Are your online redo logs multiplexed to a good variety of locations?
McNeely Tech sponsored the Dallas Oracle Users Group meeting last week, which was a presentation by Oracle Corporation about their souped-up Exadata product.
The first generation of Exadata was a combination of an HP hardware/operating system and Oracle software, each modified to work well with each other. That Exadata box pumped out some impressive performance stats.
The next generation, not surprisingly, is on Sun hardware, with a customized operating system and storage, and with modified Oracle software. This critter screams!
Have you seen a picture of the new Exadata box yet? It’s got a handsome enclosure, but it’s got a big “X” on the front. “X” to me means, it’s broken, don’t use it! Funny/odd.
“X” or not, an amazing machine.
I attended the Hotsos Symposium last week, which, as usual, was an excellent conference. It’s a small conference, relative to OpenWorld and Collaborate, but yet it’s still sophisticated and prestigious enough to attract some of the best minds in the Oracle industry.
Great location – the Omni Mandalay. Great staff, great food, beautiful venue.
Every year at the Symposium, there’s an evening theme party. This year was a 1970s/disco theme. Last year, I went overboard and bought a fancy pirate outfit for the “Pirate” party, so this year, I took it easy on the old wallet and simply wore some jeans, a tie-dye shirt, and some platform sandals that I already own. Add a bright headband with peace symbols on it, which I bought on eBay just for this party, and I was good to go! (What does it mean that items from my current wardrobe fit seamlessly into an occasion for which we are supposed to dress ridiculously? That MIGHT mean than I am NOT a slave to fashion! Can I catch at least a little break, given that I’m a tech geek?)

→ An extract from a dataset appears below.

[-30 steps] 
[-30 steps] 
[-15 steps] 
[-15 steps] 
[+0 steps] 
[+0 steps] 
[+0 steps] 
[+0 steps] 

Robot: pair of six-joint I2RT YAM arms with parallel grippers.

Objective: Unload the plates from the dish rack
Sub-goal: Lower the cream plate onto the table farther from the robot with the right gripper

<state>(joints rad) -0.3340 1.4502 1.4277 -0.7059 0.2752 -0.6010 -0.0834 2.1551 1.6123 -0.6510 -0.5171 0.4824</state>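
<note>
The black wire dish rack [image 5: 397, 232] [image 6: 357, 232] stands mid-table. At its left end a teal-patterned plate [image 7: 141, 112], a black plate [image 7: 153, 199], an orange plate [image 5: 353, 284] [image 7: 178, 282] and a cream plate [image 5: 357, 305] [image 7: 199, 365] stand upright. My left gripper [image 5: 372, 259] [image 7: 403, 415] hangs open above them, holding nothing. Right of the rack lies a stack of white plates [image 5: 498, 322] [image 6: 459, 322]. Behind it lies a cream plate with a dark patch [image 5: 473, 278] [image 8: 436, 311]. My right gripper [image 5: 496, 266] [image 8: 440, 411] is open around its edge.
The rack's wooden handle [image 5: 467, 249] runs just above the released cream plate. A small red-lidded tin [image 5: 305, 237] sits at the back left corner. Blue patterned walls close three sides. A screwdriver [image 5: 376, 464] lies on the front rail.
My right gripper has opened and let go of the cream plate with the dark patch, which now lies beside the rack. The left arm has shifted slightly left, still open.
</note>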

Good to see my “geek buddies”, too. Every year, I meet a few more of them at the Symposium, and it is the only time I get to see many of them.
I even ran into one of the two people who first taught me Oracle, all those years ago. (Great to see you! You look serene and well, my friend.)

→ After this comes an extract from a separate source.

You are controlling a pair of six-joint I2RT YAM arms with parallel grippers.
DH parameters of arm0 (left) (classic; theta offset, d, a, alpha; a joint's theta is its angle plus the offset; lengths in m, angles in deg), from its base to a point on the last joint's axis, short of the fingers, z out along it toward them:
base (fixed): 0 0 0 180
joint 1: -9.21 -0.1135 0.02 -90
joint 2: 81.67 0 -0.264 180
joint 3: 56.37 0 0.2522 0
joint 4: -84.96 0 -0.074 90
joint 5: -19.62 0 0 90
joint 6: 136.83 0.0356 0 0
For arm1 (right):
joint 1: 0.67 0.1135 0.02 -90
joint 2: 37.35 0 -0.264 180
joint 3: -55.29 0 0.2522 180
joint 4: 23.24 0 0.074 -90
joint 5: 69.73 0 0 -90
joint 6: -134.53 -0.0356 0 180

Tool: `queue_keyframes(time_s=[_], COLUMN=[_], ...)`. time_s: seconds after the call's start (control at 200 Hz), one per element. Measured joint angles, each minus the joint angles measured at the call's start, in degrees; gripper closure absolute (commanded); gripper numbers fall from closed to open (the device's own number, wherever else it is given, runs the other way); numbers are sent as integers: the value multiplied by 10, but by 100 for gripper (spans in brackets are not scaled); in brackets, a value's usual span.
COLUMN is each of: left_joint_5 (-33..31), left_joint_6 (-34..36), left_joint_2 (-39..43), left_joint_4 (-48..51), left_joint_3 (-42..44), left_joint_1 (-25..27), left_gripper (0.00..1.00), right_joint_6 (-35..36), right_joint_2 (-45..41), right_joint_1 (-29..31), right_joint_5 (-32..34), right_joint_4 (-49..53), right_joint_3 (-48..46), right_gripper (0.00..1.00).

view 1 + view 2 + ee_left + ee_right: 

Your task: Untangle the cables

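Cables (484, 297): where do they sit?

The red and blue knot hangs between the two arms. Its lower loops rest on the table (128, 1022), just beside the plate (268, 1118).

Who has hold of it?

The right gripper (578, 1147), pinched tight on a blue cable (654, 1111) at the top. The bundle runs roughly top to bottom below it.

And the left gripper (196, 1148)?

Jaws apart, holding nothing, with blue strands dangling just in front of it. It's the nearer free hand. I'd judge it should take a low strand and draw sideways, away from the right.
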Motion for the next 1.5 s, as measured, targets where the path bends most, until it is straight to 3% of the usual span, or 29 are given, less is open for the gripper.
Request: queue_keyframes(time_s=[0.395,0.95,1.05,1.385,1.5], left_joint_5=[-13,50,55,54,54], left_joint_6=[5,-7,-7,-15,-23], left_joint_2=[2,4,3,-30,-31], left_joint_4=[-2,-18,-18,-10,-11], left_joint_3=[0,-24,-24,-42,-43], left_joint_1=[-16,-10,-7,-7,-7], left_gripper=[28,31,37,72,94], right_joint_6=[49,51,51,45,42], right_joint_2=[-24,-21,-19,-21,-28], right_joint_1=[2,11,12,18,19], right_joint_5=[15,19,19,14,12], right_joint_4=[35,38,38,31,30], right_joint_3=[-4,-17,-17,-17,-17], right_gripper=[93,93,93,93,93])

It’s fortunate to have this gem of an event right here in Dallas, every year. On top of that, there is a vibrant local Oracle community within the Dallas Oracle Users Group.

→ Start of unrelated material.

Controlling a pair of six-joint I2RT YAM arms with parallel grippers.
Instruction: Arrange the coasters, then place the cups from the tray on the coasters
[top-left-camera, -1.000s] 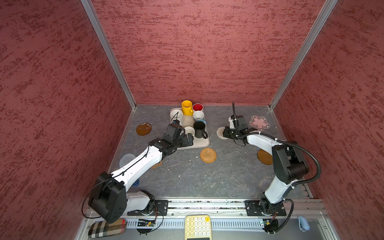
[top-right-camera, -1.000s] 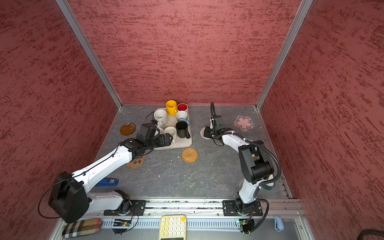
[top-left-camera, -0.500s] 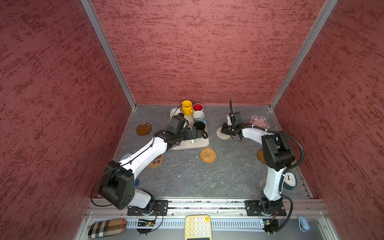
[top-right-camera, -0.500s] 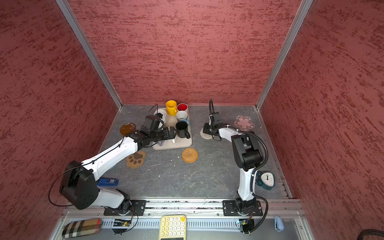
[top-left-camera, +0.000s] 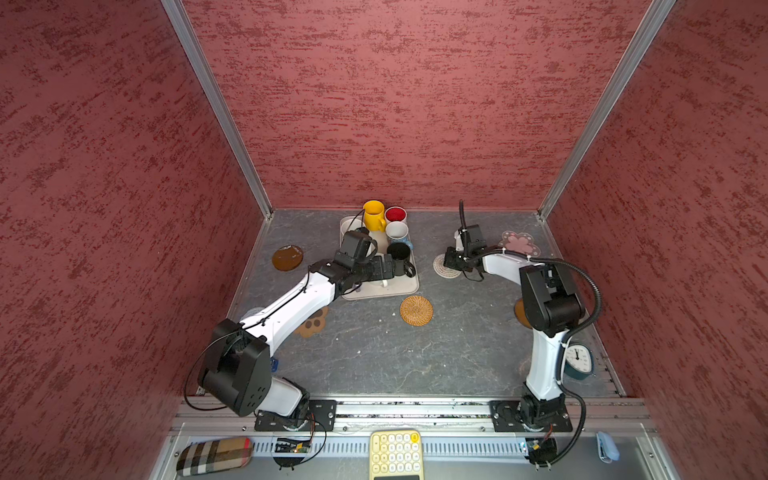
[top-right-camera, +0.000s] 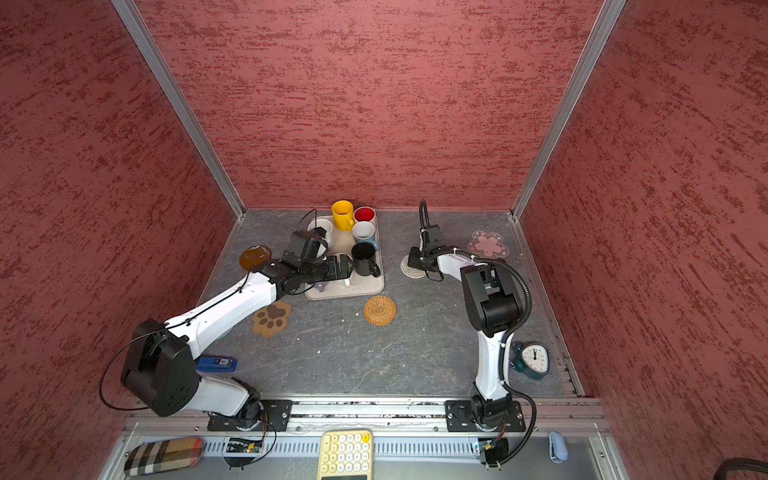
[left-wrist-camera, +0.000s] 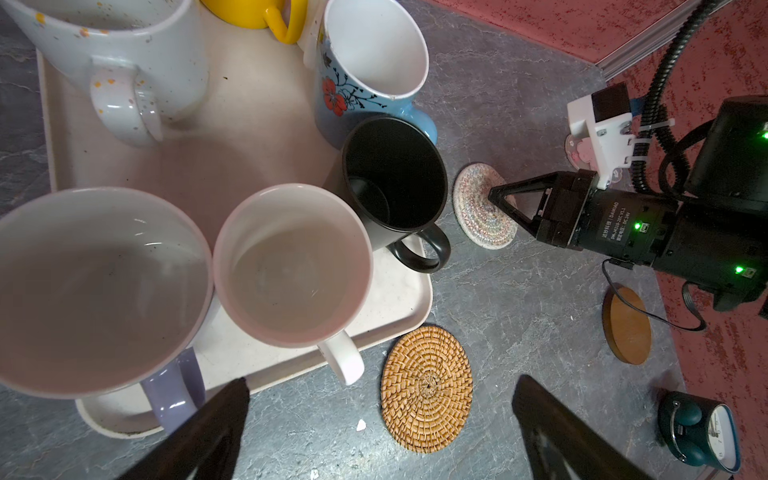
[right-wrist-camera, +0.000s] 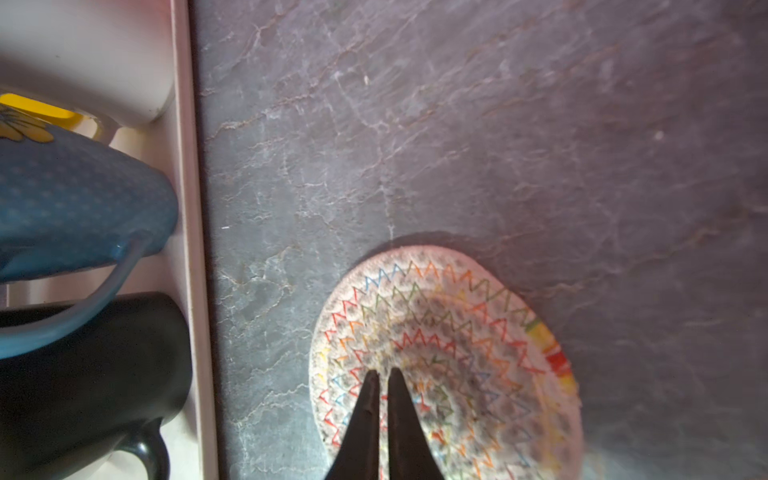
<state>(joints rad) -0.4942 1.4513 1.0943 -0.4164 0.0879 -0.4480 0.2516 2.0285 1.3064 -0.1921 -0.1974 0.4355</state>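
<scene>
Left gripper (top-left-camera: 384, 267) is out over the front half of the tray (top-left-camera: 401, 288), jaws spread wide, nothing between them. The tray sits against the tabletop's (top-left-camera: 374, 357) back edge, left of centre. Both top views give us the yellow mug (top-left-camera: 373, 214), red-lined mug (top-left-camera: 395, 215), blue mug (top-left-camera: 397, 231) and black mug (top-left-camera: 400, 254), but the left arm covers the rest. The left wrist view fills that in: two pale mugs (left-wrist-camera: 291, 266) side by side at the tray's front rim, a speckled white mug (left-wrist-camera: 124, 50) further back.

Right gripper (right-wrist-camera: 383, 374) is pinched together, tips over the whitish woven coaster (right-wrist-camera: 457, 332), which lies just off the tray's right rim. Whether they touch it, can't tell. Only the right wrist view shows its rainbow zigzag stitching.

Paw coaster (top-right-camera: 271, 318) shows whole in a top view. Rattan coaster (top-left-camera: 416, 310) lies just off the tray's front right corner, pink flower coaster (top-left-camera: 519, 243) near the back right corner, amber disc (top-left-camera: 287, 257) by the left edge.
</scene>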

Dallas is a good place to be an Oracle professional.
Mary Elizabeth McNeely
An oldie, but goodie, from the McNeely Tech archives:
It was a sickening moment.
“We should have listened to you, Mary Elizabeth,” the client said. He didn’t look well.
I had been pestering this client for quite a while to remedy their inadequate database disk mirroring and backup/recovery practices.
A few hours ago, his production database had been obliterated in a hardware failure. He tried but failed to recover any recent backup. Finally, he called to see if we could find any way to salvage recent transactions. Unfortunately, we couldn’t. The damage to the database was too extensive, and, additionally, there were no usable recent backups. The client hadn’t been recover-testing his backups, so he didn’t realize he had a problem until he tried to use them in an emergency. He had no other option than to recover an older backup.
The client was in the embarrassing position of having to ask partner organizations for re-sends of transactions made since the last good backup. Word eventually seeped out onto the street that a grave technical failure had occurred at his company.
It was no salve to my ego to have been proven right – yes, the client should have fixed their inadequate practices. But it was painful to me to even watch a situation like this unfold.
Please don’t break my heart by being the next one to call me with an unsalvageable loss. When was the last time you tested your backups?
This month marks the anniversary of McNeely Technology Solutions’s corporate formation.
Thank you to the Dallas database community (and some out of state clients, too) for five great years! We look forward to working with you for many more happy years.